A quote from Mona Eltahawy within the book reads: “I believe the role of the writer is to tell society what it pretends it does not know,” and she presents the contradiction that exists between the accusations of misogyny that Islamaphobes hurl, while ignoring their own biases.
She goes on to discuss how discovering feminism for her felt like discovering a light that led her to mental and emotional freedom. In another story, Coco Khan discusses her mother and their differing experiences of community and how their conversations usually go when she tries to talk to her mother about concepts like modesty culture. This book is highly important to read.
Tabloids and society focuses too heavily on the first word in the identifier “Muslim woman” but this book makes a compelling argument for why we need to condemn those who would try to put them in a box and reduce them to the clothes they wear.
Frequently Asked Questions
What does modern feminism mean today?
This might seem like too obvious of a question to ask, however it’s one that is regularly addressed in modern literature, and also a questions we’re often asked by our readers looking to know more about modern feminism.
In today’s culture, core principles of modern feminism have been found to revolve around the accommodation of feminism in new media and ensuring feministic ideals continue to be far-reaching. For more information, studies such as this one have been actioned to truly outline what feminism means in the modern age.
Why do some people see feminism as something negative?

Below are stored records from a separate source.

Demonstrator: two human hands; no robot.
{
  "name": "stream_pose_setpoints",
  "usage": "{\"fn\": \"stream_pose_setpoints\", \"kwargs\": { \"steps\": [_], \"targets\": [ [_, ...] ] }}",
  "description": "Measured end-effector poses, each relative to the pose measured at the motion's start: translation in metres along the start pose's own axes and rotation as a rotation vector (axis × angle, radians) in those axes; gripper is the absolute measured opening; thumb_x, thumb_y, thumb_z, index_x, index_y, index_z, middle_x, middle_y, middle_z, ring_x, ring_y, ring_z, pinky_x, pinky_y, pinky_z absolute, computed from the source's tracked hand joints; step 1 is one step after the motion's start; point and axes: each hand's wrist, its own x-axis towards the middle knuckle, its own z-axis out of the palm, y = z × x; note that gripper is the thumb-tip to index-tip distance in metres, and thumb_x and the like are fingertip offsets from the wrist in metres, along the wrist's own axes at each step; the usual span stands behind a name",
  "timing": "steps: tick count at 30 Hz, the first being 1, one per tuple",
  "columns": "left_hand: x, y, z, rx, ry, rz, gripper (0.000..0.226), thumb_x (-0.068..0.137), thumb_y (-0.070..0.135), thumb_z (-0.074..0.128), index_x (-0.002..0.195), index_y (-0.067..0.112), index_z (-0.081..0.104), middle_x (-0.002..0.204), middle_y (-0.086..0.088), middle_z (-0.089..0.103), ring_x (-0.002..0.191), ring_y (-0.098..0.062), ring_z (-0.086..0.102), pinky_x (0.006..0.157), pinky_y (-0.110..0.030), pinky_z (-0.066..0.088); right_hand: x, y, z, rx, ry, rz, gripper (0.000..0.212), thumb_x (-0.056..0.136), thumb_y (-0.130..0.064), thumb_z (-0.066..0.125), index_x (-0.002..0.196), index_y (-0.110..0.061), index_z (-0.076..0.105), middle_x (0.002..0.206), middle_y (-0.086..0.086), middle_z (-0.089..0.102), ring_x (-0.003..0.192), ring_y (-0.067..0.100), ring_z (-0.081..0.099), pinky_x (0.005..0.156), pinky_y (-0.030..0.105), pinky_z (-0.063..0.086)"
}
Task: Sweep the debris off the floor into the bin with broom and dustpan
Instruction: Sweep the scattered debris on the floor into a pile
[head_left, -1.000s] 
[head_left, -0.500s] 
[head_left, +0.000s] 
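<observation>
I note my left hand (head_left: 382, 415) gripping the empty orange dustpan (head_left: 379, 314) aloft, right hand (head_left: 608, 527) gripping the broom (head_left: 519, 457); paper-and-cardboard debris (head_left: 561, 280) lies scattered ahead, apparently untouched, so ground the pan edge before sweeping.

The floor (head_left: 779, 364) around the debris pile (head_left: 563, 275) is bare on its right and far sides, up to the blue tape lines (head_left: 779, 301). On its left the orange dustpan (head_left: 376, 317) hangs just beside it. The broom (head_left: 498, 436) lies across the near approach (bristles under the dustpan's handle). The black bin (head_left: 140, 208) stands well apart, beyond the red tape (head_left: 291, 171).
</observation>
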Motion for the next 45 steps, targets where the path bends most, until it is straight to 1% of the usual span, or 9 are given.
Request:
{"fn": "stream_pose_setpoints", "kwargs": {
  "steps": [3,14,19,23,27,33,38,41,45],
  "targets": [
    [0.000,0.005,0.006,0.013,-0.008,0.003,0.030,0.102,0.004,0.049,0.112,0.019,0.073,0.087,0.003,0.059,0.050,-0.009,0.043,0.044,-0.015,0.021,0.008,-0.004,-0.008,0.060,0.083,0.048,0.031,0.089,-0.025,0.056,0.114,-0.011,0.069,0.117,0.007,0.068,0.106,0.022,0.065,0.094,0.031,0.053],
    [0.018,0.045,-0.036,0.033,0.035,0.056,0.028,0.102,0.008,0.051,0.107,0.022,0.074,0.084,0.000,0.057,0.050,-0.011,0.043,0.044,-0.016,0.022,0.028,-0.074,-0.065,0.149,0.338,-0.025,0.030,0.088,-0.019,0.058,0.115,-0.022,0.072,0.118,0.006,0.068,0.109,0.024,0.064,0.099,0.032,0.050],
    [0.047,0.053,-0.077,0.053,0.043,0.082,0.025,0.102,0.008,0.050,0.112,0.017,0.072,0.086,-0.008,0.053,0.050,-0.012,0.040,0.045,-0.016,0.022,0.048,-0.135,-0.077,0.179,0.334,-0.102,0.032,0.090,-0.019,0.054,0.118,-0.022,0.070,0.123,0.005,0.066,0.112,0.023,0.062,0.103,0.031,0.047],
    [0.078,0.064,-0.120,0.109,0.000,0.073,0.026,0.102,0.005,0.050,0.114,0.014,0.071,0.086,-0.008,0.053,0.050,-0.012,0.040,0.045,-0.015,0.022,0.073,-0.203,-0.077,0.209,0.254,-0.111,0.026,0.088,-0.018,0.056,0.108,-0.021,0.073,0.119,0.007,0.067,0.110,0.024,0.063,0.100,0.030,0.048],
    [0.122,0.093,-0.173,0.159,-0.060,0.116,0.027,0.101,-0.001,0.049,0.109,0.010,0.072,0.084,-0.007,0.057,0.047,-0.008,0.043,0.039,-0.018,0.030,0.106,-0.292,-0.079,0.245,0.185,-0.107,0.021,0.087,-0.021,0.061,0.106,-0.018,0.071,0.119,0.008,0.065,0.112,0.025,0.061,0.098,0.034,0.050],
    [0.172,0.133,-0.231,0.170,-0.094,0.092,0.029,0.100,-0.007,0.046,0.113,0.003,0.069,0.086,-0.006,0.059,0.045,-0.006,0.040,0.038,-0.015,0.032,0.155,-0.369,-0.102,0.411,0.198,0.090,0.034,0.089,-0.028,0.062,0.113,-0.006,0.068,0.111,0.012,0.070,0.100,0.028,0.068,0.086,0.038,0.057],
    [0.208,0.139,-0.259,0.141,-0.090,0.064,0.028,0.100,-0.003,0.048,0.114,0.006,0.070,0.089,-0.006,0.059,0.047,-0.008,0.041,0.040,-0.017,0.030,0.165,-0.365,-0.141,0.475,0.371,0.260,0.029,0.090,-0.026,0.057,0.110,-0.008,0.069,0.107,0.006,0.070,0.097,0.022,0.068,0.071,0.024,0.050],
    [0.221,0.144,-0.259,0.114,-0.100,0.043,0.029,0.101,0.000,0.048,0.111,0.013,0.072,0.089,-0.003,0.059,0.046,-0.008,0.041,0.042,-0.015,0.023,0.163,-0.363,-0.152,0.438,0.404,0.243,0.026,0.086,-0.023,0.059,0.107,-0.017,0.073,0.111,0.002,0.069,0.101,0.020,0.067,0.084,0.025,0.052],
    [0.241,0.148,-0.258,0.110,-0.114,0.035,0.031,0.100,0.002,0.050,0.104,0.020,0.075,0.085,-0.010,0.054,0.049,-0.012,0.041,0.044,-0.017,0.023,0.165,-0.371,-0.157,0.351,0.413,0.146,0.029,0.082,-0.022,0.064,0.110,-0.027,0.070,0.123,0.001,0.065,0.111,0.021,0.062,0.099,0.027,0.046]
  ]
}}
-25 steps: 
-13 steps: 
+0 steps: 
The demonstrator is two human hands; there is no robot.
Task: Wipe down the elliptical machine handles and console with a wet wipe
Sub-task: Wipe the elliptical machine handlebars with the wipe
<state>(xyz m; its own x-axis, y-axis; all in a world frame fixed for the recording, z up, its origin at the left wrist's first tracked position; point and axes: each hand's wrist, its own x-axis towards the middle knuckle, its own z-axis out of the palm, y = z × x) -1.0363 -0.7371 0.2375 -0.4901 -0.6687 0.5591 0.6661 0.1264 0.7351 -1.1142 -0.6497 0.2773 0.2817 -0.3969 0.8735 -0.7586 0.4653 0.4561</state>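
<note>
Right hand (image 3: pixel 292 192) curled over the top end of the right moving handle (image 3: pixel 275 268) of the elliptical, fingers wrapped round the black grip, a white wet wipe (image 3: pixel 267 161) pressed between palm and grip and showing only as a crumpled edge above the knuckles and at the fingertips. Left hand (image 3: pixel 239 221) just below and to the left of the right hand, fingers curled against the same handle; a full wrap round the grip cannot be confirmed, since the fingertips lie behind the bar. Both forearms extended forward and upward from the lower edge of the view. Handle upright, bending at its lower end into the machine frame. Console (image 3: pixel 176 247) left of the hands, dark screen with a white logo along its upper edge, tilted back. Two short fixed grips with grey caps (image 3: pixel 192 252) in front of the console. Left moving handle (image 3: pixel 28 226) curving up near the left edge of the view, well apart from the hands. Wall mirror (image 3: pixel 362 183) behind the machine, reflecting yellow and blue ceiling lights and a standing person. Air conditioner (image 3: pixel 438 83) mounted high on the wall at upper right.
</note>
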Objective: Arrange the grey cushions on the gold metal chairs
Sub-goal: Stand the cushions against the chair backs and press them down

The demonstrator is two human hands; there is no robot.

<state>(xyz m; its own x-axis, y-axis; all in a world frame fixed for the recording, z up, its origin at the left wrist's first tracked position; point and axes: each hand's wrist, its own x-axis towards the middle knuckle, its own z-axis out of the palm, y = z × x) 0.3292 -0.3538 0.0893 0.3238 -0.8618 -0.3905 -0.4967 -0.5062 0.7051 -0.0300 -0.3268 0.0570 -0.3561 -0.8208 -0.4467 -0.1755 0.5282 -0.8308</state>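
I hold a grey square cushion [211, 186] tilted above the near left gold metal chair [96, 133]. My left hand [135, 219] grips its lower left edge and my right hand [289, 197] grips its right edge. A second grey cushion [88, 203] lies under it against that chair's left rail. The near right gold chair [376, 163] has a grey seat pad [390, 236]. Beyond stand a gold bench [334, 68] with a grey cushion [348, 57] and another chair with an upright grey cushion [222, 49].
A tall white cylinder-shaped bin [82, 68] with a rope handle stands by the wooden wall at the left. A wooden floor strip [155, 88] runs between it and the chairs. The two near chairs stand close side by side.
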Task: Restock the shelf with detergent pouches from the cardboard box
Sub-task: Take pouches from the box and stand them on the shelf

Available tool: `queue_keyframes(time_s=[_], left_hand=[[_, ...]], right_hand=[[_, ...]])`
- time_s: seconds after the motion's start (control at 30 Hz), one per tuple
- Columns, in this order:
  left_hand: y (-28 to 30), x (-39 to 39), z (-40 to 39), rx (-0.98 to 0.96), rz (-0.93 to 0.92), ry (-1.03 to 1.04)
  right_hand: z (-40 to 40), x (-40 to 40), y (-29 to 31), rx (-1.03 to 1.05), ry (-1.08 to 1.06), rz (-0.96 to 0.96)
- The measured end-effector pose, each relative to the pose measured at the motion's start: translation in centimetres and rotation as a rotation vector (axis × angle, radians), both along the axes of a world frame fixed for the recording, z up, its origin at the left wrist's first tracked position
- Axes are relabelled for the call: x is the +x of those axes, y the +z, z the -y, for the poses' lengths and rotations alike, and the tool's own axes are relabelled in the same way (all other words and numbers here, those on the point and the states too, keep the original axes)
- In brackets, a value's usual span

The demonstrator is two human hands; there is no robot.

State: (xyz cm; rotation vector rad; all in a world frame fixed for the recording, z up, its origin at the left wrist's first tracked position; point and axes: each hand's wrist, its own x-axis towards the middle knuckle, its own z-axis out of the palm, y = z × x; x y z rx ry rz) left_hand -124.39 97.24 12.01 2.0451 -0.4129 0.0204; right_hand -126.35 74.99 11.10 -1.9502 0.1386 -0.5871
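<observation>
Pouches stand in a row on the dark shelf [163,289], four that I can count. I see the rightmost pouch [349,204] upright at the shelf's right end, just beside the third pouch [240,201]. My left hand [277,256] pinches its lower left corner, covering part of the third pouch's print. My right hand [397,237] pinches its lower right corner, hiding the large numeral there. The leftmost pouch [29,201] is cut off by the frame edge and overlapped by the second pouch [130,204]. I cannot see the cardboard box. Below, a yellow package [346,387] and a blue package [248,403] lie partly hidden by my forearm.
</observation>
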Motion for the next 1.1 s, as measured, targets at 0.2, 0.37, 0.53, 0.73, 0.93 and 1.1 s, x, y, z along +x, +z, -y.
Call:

Like any ideologies or movements, the zeitgeist will first challenge ideals before accepting them. Feminism is certainly no stranger to a set of ideas being challenged, and though they’re truly for the better, dated schools of thought will always challenge what’s new and accepted.
When did feminism start in the United Kingdom?
Mary Wollstonecraft (also regarded as the grandmother of of British feminism) first introduced feminist ideologies into Britain in 1792, with the publication of ‘The Vindication of the Rights of Woman’. This work of feminist philosophy was surprisingly well received, given the time of publication.
There you have it, our top 10 list of feminist books chosen by our editors (and fans of empowering literature). Have you picked the book you’re planning on buying yet? Do you have a person in mind that you’ll be buying one of this books for? Leave a comment below if you’ve read any of these books and let us know your thoughts.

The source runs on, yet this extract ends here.